Drinking the Kool-ade

I had a conversation the other day that really made me think afterwords, "Have I drank the kool-ade?" and if so, how deep am I drinking it.

Speaking with a fellow developer the other day about system administration and I found myself talking up power shell vs him saying to use php. Now as a UNIX/Linux guy at heart I found myself in a really weird spot of talking up a Microsoft scripting language. This is a really weird spot for me, I don't like windows as an OS, the file system is lacking, and the lackluster/non-existing scripting.

VB is horrible and bat is limited at best, you can install cygen or UNIX services for windows to use bash, awk, sed, php, perl, etc. these are ok, but your still limited in how well you can access system level stuff.

Of all of the scripting languages you can install on windows perl and php (yes i know there is ruby and python, but I'm talking well established old school languages) are the most robust, I like php, I used it a lot back in my java days to do the light front end stuff and then used the java servlets to do the Hervey work (I have never liked jsp), but like perl I think php is being used for stuff it was never intended, system scripting being one. Php is a web language and for simple web applications it's a really good one. Just like perl is a really good system scripting language, it never should have been used to do web programing, yes a lot of people did it, myself included. And now here comes power shell, a real shell environment, with a very powerful programing environment, including the ability to use system .net objects and dlls, and has a very perl like syntax. now there is the ability to do system scripting and easily integrate into anything on your computer including Office apps like Word, outlook, etc. if you really wanted to, and it would be wrong if you did, you could create a Word doc, from a scripting language. For me this is really cool, finally windows is moving in the right direction.

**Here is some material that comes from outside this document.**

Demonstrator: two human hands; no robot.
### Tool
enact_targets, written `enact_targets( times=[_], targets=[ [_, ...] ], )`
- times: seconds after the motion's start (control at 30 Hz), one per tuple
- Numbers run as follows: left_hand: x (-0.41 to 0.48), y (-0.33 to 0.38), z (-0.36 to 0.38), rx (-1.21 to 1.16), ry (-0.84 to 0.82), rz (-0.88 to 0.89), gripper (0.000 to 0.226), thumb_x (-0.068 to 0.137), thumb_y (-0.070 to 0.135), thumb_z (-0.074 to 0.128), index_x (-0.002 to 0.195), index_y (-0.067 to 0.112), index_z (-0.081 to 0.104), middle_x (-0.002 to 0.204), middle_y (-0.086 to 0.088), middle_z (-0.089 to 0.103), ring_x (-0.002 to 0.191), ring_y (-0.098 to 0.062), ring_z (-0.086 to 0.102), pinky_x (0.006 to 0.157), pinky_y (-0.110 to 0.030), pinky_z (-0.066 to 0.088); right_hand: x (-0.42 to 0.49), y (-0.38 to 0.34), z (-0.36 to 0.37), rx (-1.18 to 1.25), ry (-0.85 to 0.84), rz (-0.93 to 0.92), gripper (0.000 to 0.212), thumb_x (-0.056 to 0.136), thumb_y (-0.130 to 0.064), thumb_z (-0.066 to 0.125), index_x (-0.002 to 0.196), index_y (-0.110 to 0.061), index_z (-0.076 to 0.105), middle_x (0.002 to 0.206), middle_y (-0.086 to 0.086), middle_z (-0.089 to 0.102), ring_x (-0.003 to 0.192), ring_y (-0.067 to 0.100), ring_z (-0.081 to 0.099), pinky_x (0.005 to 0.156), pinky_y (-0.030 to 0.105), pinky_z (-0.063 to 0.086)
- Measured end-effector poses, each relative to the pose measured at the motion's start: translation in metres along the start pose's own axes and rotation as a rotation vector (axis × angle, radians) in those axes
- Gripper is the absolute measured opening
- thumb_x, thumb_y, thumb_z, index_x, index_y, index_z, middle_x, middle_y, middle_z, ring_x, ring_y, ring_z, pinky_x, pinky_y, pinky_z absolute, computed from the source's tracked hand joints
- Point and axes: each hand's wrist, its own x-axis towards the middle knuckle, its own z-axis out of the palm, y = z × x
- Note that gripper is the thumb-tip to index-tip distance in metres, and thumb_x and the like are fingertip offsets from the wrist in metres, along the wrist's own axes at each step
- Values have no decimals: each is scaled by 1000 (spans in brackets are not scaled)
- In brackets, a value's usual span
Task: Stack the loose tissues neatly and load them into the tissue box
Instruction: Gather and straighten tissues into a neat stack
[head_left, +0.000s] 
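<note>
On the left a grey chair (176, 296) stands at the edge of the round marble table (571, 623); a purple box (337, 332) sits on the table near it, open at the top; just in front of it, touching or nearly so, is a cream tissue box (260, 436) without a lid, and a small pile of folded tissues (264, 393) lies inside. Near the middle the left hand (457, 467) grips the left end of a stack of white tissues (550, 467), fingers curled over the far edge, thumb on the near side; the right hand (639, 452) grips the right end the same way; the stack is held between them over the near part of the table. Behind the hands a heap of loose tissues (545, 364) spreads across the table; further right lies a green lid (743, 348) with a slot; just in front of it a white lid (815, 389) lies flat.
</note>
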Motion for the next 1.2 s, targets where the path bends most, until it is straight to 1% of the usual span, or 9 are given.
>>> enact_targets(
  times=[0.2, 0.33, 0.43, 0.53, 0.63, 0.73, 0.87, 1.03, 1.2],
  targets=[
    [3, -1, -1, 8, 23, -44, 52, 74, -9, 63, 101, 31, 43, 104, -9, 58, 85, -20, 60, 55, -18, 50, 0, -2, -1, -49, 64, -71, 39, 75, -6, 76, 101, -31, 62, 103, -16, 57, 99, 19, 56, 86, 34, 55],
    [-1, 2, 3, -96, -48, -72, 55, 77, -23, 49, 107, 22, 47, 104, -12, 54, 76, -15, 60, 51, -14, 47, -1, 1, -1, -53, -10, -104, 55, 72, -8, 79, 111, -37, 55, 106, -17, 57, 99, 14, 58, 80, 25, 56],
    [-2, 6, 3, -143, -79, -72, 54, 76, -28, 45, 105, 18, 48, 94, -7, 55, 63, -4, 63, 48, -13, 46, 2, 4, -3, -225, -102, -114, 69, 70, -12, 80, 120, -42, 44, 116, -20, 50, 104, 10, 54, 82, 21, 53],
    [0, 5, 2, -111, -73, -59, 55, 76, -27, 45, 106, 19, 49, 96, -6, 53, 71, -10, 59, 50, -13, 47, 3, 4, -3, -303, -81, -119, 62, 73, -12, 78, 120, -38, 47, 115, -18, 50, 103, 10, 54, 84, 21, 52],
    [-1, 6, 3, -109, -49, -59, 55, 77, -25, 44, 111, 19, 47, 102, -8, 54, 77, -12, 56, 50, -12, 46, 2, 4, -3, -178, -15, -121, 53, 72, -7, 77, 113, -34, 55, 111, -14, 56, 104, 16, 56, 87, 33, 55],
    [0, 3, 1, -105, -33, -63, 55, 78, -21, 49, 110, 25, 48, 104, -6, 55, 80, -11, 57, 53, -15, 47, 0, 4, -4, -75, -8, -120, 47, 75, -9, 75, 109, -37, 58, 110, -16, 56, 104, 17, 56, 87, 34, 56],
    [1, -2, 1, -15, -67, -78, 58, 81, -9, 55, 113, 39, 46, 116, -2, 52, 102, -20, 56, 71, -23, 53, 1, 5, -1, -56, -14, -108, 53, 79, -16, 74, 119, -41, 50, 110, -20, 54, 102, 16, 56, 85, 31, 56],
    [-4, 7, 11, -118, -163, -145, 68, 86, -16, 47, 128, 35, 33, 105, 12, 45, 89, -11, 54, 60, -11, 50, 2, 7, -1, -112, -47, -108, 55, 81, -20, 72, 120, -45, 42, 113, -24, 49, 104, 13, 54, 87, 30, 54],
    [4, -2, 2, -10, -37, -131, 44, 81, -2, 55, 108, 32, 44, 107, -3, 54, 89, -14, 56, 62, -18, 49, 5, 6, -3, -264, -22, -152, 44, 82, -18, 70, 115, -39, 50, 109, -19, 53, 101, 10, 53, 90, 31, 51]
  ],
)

This got me thinking about other kool-ade as well, having worked with both java and .net to be honest, I like c# .net more, java is a really great language, solid OO and very versatile with it's platform independent design. On the other side the first c# development I did was on Linux using the mono project and it's also a solid OO language. It may not be as platform independent, but using the LAMA stack you can run asp.net web apps on Linux servers, and yes I have done this, .net has it's short falls, the GAC is not a comparable to java class path. It's a pain to administrate, things never update like they should, it really is horrible. On the other side .net may be a managed code, but it doesn't have the oppressive wait of the java virtual machine around it's neck. Java may have a lot better/more frameworks, but .net is moving that direction very fast. In the end they both have there strong points and there week points, so it comes down to personal preference, and to be honest there very similar to work in, I like c# better, on Linux or windows. the language syntax is very similar, but where it's different, I generally like c# better.

Have I drank the kool-ade? maybe, but keep in mind, Microsoft isn't the only one selling Kool-ade, the java community has there own stands, and all the ruby developers seem to want to do is sell it. In the end I would like to think if I am drinking the kool-ade, at least I'm trying a little bit from everyone.

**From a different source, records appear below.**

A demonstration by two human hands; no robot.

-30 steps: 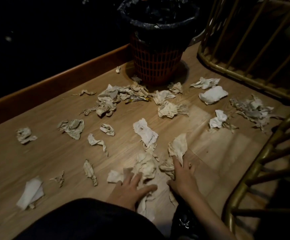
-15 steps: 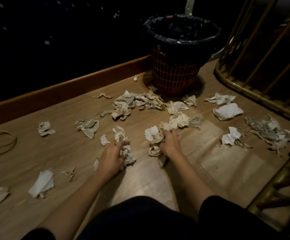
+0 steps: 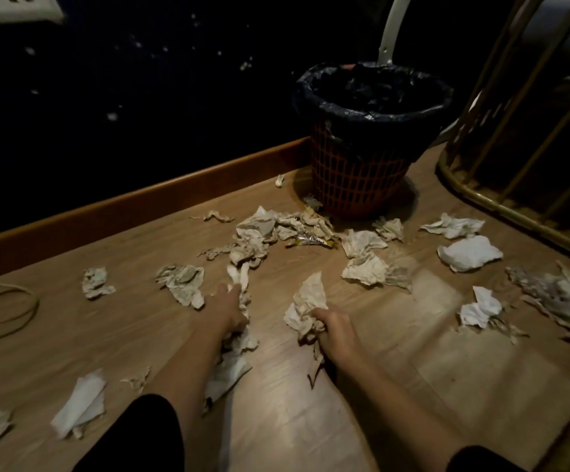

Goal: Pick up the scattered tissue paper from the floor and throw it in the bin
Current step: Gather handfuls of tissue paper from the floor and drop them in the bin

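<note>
Left hand [image 3: 229, 310] fingers clenched on crumpled tissue [image 3: 242, 338], right hand [image 3: 336, 330] gripping creased wad [image 3: 305, 306], orange mesh bin [image 3: 358, 185]

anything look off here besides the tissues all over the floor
One item differs: a shiny yellow foil wrapper lies among the crumpled tissues just in front of the lined orange bin. A loose cord also loops on the floor at far left.
</note>
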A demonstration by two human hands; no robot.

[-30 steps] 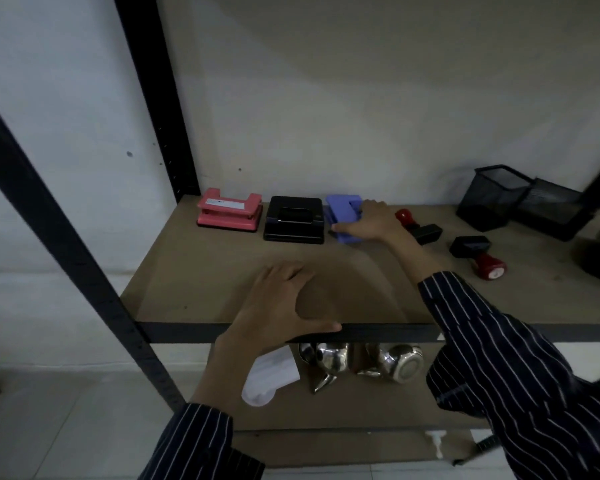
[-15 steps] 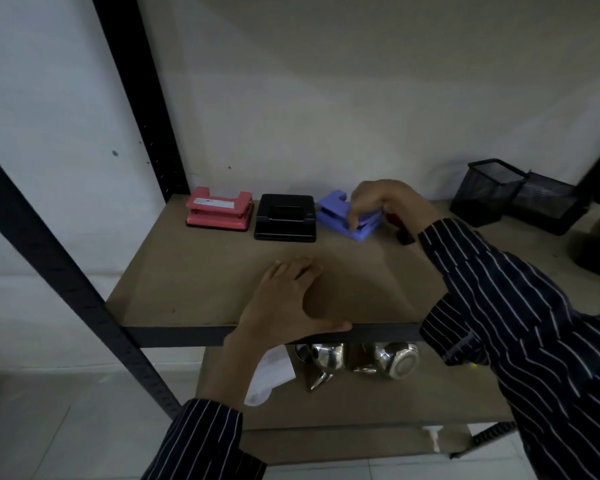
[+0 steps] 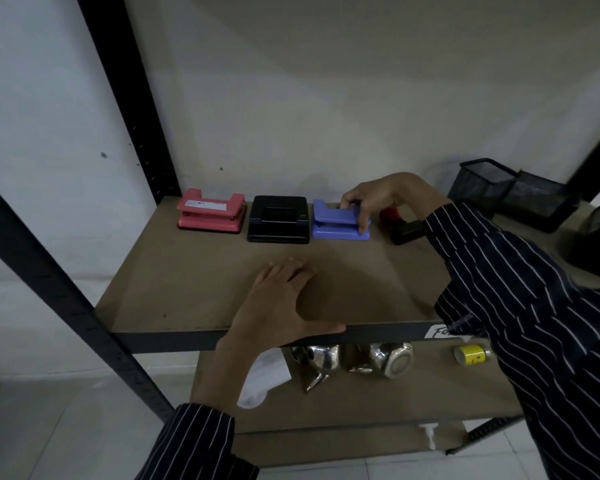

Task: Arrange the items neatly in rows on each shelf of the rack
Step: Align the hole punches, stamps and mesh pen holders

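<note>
Right hand [image 3: 385, 197] gripping a blue plastic hole punch [image 3: 340, 221] mid-frame, left hand [image 3: 284, 299] lying flat, grasping nothing, on the fibreboard shelf [image 3: 194, 289], edge label unreadable at lower right.

Three hole punches are sitting in a row along the back of the rack's upper shelf [image 3: 194, 289]: a pink hole punch [image 3: 211, 215] at the left, a black hole punch [image 3: 278, 218] just beside it, and a blue hole punch [image 3: 336, 224] next, all lying flat. A red-and-black stamp [image 3: 400, 226] is lying on its side just right of the blue one.
</note>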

Wednesday, January 7, 2009

Becomeing a better Developer

Listing to a Hanselminutes a while ago the subject came up of how to become a better developer and this got me thinking, what am I doing to become a better developer? I read blogs, listen to Dot net rocks and Hansel minutes, I go to the occasional Netdug (Boise .NET developers group) , read Visual Studio magazine (mostly skimming it), I went to code camp, and I started a weekly training session at work where every Wednesday we watch video tutorials, but is any of this really making me a better developer?

At this point the question would really have to be is how do you tell if your becoming a better developer? So I look at some of the things I have done in the passed and what I'm doing right now
  • running asp.net application in Linux with mod mono and using mod_aspdotnet with Apache, but this is more operations stuff.
  • using Ghost doc and Sandcastle to document my code, and using Component One's free spellchecker
  • using Resharper and the VS refactor tools to make my code better
  • creating unit tests and sort of doing test driven development
  • playing with IOC and DI, and just using interfaces
  • refactoring existing projects to make them more maintainable and better performing
  • using tools like FXCop and Style cop to do code review
At the end of the day the real question is am I doing better work today then yesterday, I think so, I hope so? only time will tell.